See our latest analysis for Tabcorp Holdings

How to calculate return on equity?

the return on equity formula East:

Return on equity = Net income (from continuing operations) ÷ Equity

So, based on the above formula, the ROE for Tabcorp Holdings is:

3.8% = AU$259 million ÷ AU$6.8 billion (based on trailing 12 months to December 2021).

The “return” is the annual profit. This means that for every Australian dollar of equity, the company generated a profit of 0.04 Australian dollars.

What is the relationship between ROE and earnings growth?

We have already established that ROE serves as an effective profit-generating indicator for a company’s future earnings.
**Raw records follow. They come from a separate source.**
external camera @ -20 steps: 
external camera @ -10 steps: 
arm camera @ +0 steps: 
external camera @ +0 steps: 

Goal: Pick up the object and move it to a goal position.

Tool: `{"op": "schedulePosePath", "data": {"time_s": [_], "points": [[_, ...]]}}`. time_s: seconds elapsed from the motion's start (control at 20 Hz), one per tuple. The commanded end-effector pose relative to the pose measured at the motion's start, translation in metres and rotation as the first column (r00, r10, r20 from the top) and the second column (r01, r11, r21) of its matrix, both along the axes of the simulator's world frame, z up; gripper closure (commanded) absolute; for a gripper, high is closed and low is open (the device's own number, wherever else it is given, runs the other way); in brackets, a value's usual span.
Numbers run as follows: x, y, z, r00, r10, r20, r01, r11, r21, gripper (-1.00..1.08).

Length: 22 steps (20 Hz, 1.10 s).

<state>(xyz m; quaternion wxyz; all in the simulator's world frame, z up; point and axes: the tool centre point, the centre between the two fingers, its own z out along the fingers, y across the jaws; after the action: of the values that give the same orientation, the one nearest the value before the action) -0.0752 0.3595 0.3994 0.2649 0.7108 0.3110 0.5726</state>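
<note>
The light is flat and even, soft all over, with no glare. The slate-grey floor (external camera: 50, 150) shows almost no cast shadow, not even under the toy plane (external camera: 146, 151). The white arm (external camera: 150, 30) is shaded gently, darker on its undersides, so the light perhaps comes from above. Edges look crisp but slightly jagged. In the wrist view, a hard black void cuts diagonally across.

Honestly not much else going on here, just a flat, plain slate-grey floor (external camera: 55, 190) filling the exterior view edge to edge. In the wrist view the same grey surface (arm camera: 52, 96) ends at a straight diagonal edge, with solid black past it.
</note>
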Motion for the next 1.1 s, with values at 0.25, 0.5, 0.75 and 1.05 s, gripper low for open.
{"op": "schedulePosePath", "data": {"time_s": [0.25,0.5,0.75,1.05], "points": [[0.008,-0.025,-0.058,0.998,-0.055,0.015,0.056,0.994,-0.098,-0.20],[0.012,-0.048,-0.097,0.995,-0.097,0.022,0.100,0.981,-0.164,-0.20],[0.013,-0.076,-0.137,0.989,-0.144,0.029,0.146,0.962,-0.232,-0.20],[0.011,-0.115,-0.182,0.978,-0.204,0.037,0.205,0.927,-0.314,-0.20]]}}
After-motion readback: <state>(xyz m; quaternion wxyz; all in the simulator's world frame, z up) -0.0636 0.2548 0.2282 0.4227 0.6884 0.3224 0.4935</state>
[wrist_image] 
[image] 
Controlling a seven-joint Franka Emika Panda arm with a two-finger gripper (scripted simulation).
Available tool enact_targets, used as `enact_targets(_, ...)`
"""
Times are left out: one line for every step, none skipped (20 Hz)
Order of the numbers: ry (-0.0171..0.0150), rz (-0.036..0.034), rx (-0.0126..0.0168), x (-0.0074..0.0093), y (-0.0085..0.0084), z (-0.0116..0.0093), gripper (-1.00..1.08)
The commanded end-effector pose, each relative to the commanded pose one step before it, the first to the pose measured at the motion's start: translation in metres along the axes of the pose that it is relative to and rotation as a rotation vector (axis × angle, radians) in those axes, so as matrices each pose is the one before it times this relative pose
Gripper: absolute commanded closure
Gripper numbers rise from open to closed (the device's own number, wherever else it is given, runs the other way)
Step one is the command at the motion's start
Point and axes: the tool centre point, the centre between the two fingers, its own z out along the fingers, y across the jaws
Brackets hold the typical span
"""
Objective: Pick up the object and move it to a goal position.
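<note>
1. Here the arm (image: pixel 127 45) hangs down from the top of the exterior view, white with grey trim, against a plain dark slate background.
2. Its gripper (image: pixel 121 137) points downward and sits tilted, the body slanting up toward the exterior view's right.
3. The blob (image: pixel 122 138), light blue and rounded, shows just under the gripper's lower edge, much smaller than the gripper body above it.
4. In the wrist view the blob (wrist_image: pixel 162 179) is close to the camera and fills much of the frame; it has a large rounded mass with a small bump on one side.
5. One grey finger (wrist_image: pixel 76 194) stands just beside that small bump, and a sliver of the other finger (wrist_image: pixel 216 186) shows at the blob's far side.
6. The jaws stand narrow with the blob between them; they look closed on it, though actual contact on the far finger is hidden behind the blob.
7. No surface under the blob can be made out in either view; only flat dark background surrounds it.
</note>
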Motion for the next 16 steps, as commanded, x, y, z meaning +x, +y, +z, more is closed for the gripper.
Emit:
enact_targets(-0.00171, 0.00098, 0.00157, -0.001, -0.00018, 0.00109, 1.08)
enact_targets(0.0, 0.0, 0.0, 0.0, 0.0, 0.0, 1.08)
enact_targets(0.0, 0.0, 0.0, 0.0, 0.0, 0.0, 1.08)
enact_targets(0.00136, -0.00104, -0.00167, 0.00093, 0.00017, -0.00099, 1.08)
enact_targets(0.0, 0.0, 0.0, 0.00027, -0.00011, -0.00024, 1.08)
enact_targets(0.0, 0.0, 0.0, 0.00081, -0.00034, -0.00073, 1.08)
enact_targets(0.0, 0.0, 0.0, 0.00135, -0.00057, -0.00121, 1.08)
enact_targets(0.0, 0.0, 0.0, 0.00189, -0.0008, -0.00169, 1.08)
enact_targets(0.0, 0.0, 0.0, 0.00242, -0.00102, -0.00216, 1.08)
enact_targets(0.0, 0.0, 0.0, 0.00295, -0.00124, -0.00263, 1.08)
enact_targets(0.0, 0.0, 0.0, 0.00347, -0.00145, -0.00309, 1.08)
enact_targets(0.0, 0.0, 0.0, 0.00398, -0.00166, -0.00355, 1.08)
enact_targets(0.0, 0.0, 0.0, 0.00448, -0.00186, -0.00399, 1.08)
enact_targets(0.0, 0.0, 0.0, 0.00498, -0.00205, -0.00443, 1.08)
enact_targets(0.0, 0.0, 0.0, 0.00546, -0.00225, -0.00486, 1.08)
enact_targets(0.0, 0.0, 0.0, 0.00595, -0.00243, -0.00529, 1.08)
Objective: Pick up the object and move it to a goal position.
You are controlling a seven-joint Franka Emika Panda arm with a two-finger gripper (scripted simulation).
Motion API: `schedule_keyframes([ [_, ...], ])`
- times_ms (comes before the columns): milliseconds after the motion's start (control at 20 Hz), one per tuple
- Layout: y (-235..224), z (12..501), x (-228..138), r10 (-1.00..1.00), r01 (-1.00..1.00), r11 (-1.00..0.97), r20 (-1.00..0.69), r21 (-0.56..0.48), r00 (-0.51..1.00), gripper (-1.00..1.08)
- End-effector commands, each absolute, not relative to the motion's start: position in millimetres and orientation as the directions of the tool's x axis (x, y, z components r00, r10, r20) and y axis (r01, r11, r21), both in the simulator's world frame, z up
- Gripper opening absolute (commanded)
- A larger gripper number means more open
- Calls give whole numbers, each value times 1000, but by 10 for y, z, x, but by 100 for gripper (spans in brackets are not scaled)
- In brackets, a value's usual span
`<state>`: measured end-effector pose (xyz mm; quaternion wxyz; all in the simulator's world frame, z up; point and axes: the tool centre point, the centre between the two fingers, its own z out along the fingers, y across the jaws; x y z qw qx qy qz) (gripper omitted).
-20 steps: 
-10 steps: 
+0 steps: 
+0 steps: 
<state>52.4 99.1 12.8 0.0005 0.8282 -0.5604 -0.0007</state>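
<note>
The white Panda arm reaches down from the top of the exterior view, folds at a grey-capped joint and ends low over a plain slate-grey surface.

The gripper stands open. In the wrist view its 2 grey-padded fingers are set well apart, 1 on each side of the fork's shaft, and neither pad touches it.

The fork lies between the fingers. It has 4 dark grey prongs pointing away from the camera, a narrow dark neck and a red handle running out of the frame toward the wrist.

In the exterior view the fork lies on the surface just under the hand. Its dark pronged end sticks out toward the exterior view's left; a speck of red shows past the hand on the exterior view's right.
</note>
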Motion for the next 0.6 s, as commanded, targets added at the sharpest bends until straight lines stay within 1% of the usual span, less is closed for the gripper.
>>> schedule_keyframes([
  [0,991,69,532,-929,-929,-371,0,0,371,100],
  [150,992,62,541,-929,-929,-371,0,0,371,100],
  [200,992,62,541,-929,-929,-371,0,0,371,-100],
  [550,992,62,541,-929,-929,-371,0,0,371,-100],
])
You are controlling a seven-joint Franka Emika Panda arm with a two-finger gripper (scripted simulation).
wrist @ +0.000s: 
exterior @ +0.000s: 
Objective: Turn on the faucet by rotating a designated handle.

Depending on how much of those earnings the company reinvests or “keeps”, and how efficiently it does so, we are then able to gauge a company’s earnings growth potential. Generally speaking, all things being equal, companies with high return on equity and earnings retention have a higher growth rate than companies that do not share these attributes.
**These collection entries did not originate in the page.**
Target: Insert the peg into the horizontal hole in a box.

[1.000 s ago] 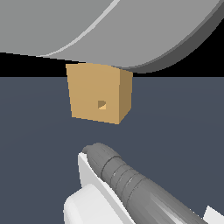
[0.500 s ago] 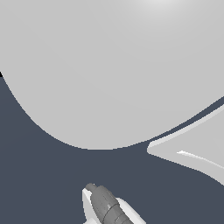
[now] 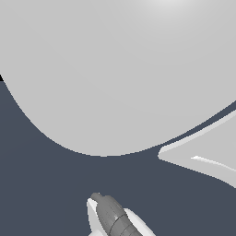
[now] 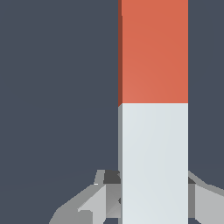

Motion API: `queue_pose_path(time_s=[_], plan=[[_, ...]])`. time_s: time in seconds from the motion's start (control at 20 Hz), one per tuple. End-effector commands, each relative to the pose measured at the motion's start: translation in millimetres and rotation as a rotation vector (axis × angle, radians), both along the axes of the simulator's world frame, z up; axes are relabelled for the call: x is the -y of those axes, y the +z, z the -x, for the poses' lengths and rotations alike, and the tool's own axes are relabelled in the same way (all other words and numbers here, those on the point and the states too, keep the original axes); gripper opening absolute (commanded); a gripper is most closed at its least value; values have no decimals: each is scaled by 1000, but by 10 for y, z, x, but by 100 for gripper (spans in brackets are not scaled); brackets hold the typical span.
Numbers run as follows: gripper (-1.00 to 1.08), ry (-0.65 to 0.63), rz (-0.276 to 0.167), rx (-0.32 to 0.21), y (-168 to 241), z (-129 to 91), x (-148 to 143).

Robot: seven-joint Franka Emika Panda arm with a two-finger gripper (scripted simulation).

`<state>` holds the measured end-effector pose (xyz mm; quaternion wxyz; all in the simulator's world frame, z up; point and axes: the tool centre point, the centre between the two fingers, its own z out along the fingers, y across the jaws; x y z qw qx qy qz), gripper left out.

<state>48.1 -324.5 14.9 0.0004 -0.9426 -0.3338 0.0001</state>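
Note:
In the wrist view the peg point(image 4: 153, 140) fills the middle: a pale grey-white bar with a red-orange end point(image 4: 153, 48) pointing away from the wrist. My gripper point(image 4: 153, 186) has a grey finger point(image 4: 109, 192) against one side of the white part and the other finger point(image 4: 197, 194) against the opposite side, so it is shut on the peg. The tan box and its hole are hidden in both views. In the exterior view a large grey arm body point(image 3: 115, 69) covers where the box stood.
The dark blue-grey floor point(image 3: 46, 184) shows around the arm. A grey and white arm part point(image 3: 113, 219) sits at the exterior view's lower edge, and a pale arm part point(image 3: 203, 161) reaches in from the exterior view's right.
One second ago the tan box with its hole showed in the exterior view. The arm's grey body has since swung down in front of it. Little has moved in the last half second.

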Motion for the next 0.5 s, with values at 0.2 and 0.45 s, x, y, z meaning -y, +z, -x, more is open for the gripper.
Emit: queue_pose_path(time_s=[0.2,0.45], plan=[[-100,4,0,0,5,3,-26],[-100,18,0,0,21,25,-120]])
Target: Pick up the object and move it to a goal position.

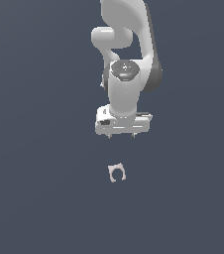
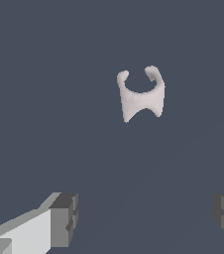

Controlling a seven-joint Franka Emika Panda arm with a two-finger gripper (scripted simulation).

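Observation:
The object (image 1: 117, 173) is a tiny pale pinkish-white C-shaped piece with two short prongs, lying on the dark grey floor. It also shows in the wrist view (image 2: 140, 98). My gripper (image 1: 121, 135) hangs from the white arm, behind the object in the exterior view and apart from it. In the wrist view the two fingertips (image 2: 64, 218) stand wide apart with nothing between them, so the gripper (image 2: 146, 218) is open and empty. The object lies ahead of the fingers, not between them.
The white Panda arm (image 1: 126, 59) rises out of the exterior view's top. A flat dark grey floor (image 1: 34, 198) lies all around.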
A side-by-side comparison of Tabcorp Holdings’ earnings growth and 3.8% ROE

At first glance, Tabcorp Holdings’ ROE isn’t much to tell. We then compared the company’s ROE to the entire industry and were disappointed to see that the ROE is below the industry average of 10%. Given the circumstances, the significant drop in net income of 20% seen by Tabcorp Holdings over the past five years is not surprising. However, there could also be other factors leading to lower income. Such as – low income retention or poor capital allocation.

So, as a next step, we benchmarked Tabcorp Holdings’ performance against the industry and were disappointed to find that while the company was cutting earnings, the industry was increasing earnings at a rate of 4, 7% over the same period.
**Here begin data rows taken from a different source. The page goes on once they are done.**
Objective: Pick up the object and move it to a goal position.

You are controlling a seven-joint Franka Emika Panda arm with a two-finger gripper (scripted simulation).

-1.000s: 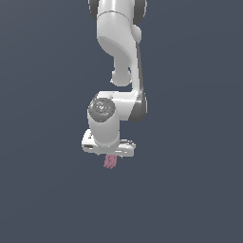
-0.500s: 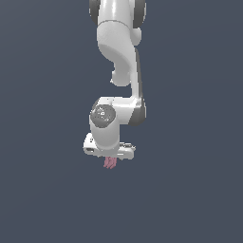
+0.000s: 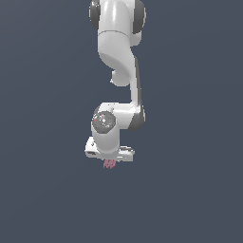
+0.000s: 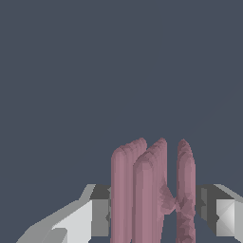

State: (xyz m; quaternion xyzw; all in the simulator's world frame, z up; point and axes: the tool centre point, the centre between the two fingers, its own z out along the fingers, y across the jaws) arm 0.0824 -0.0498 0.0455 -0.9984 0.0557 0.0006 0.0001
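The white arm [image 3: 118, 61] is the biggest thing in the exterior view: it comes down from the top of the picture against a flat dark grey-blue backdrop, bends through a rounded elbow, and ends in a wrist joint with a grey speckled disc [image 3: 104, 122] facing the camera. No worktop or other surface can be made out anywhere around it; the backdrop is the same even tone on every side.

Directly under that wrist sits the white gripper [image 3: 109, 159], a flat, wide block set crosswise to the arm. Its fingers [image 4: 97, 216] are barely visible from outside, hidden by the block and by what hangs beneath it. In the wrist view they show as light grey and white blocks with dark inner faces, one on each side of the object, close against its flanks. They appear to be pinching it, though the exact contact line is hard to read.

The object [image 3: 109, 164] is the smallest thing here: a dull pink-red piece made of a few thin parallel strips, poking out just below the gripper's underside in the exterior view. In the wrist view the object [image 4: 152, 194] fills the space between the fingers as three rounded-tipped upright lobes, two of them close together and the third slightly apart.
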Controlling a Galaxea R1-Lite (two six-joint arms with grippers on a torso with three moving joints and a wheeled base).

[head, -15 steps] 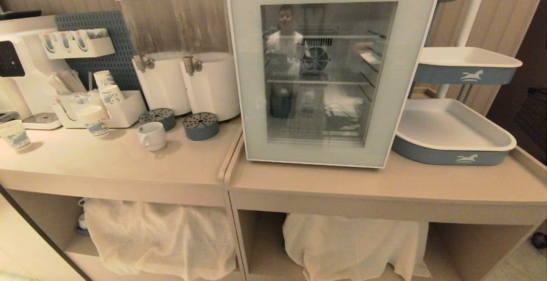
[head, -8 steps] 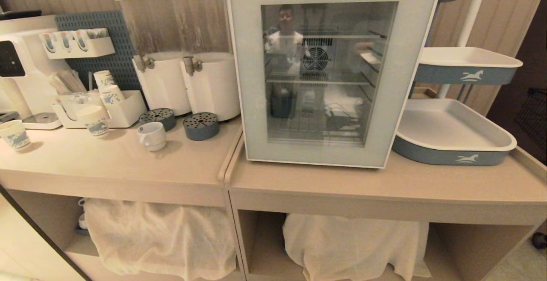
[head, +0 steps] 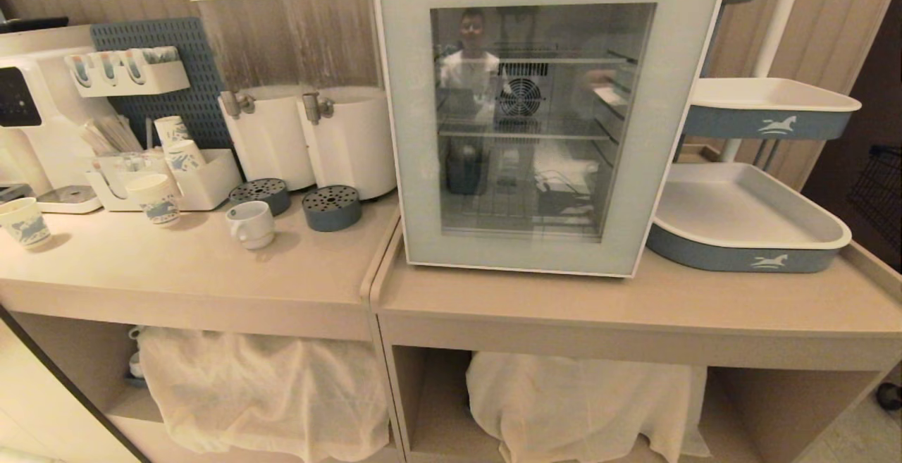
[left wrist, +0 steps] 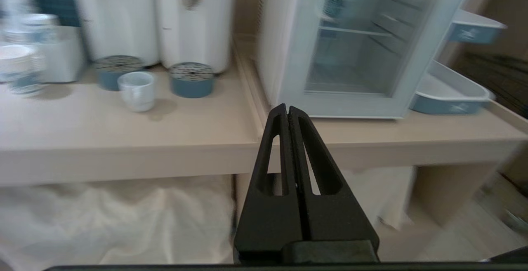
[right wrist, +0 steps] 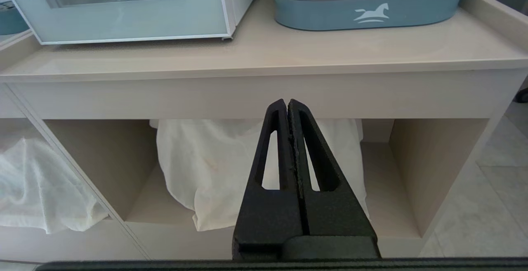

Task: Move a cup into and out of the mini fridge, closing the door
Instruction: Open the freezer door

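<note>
On the left stretch of the pale wooden bench (head: 211, 273) stands the cup (head: 251, 224) — a small squat white ceramic mug with a loop handle — just in front of two round blue-grey drip trays (head: 331, 207) and the pair of tall clear-topped white drink dispensers (head: 303, 89), with printed paper cups (head: 156, 199) off to its left. Nothing touches it. The left gripper (left wrist: 287, 112) hangs out in front of the bench edge, below the bench top and roughly between the mug and the fridge, its black jaws pressed together and empty.

Further right sits the mini fridge (head: 542, 110), a white boxy countertop unit lettered HOMESUN, and its door (head: 416, 132) — the pale grey-blue frame with a large glass window — looks fully shut, with wire shelves showing through the glass. Beside it rests a shallow white and blue-grey tray (head: 747, 220) with a horse emblem. The right gripper (right wrist: 287, 108) points at the cloth-filled shelf under the bench, low and idle, jaws together on nothing.

By my reading the task has barely begun: mug on the bench, door closed, neither arm engaged. The next move likely falls to the left arm, which must either open its jaws and come up over the mug, or first get the fridge door open. The door's free edge gives little to hook on, and the mug's rim or handle needs a well-centred grip.
</note>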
ASX:TAH Past Earnings Growth March 1, 2022

Earnings growth is an important metric to consider when evaluating a stock. It is important for an investor to know whether the market has priced in the expected growth (or decline) in the company’s earnings. This then helps them determine if the stock is positioned for a bright or bleak future. Has the market priced in TAH’s future prospects? You can find out in our latest infographic research report on intrinsic value.

Is Tabcorp Holdings using its profits efficiently?

Tabcorp Holdings’ high three-year median payout ratio of 116% suggests the company is stretching its resources to maintain its dividend payments, and it shows in its declining earnings. Paying a dividend higher than reported earnings is not a sustainable decision. You can see the 2 risks we have identified for Tabcorp Holdings by visiting our risk dashboard for free on our platform here.

Additionally, Tabcorp Holdings has paid dividends over a period of at least ten years, suggesting that maintaining dividend payments is far more important to management, even if it comes at the expense of company growth. business. Our latest analyst data shows that the company’s future payout ratio is expected to drop to 83% over the next three years. As a result, the expected decline in Tabcorp Holdings’ payout ratio explains the company’s expected future ROE rise to 8.0% over the same period.

Conclusion

All in all, we would find it hard to think before deciding on any investment action regarding Tabcorp Holdings. More specifically, it has shown a rather unsatisfactory performance when it comes to earnings growth, and a low ROE and an equally low reinvestment rate seem to be at the root of this insufficient performance. That said, we studied the latest analyst forecasts and found that while the company has cut earnings in the past, analysts expect earnings to increase in the future. For more on the company’s future earnings growth forecast, check out this free analyst forecast report for the company to learn more.

This Simply Wall St article is general in nature. We provide commentary based on historical data and analyst forecasts only using unbiased methodology and our articles are not intended to be financial advice. It is not a recommendation to buy or sell stocks and does not take into account your objectives or financial situation. Our goal is to bring you targeted long-term analysis based on fundamental data. Note that our analysis may not take into account the latest announcements from price-sensitive companies or qualitative materials. Simply Wall St has no position in the stocks mentioned.